** BRIEF **
Please write out every line of the material, leaving out any picture.

** DATA EXCERPT **
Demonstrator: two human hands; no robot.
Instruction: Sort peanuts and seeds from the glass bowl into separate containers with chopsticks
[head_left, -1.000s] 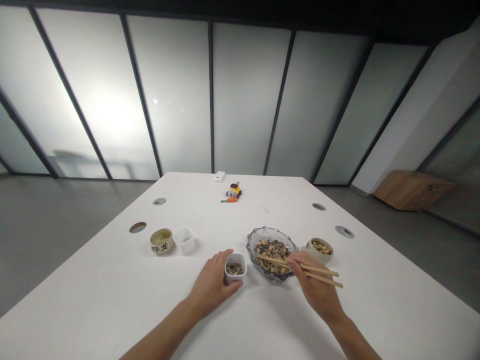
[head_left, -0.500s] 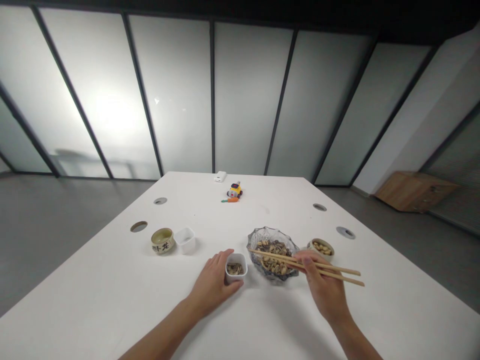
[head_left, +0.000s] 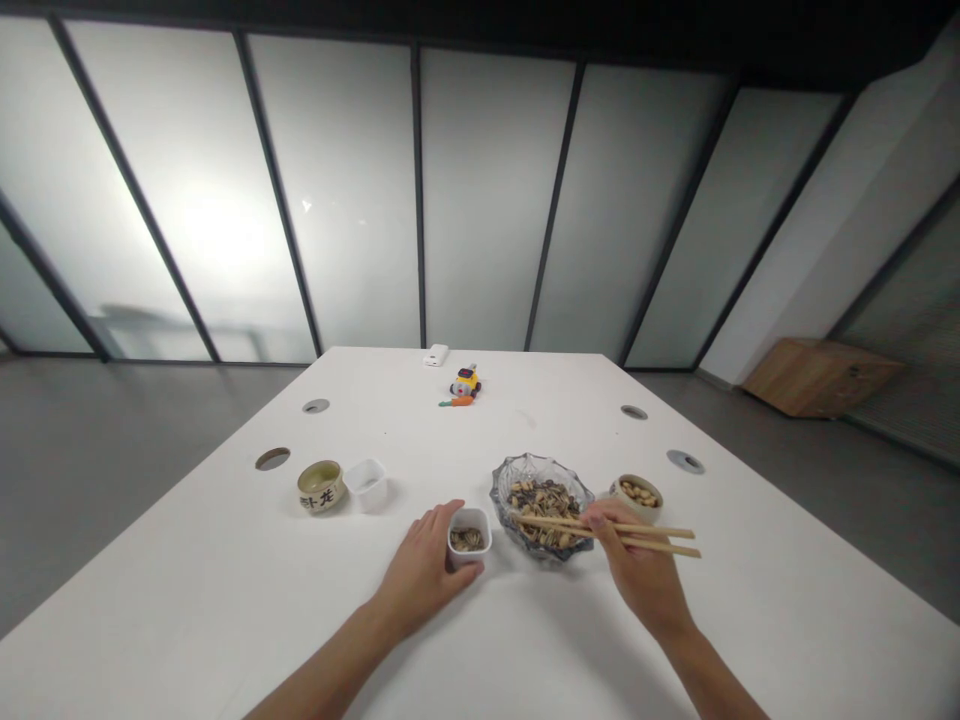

** ANSWER BOX **
Demonstrator: two human hands; no robot.
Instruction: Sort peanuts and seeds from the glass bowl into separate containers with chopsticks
[head_left, -1.000s] 
[head_left, -0.500s] 
[head_left, +0.000s] 

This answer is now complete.